_Directions for this task_
Please return the listing below word for word, minus its pictures.

Start of Material provided

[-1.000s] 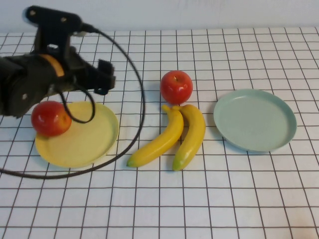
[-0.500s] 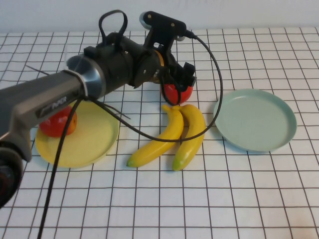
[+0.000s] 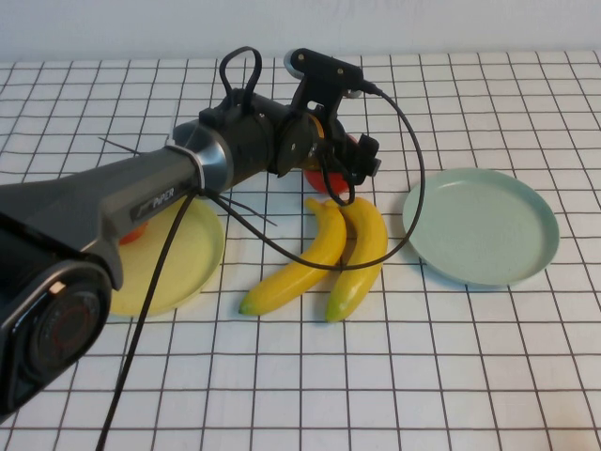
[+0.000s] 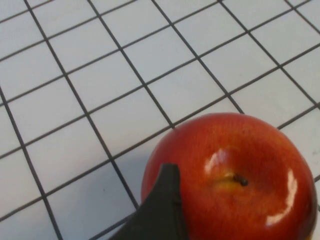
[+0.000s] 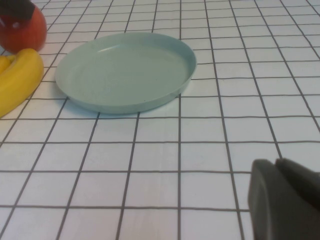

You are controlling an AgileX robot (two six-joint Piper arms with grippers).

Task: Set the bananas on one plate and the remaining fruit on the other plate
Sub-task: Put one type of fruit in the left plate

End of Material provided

_Task answer_
[-1.000s] 
[-0.500s] 
[+0.000s] 
[+0.000s] 
[+0.000s] 

You are controlling an AgileX robot (two six-joint Piper arms with grippers).

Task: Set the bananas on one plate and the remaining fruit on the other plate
Sub-task: Put one type of fruit in the left plate

No more output will be produced.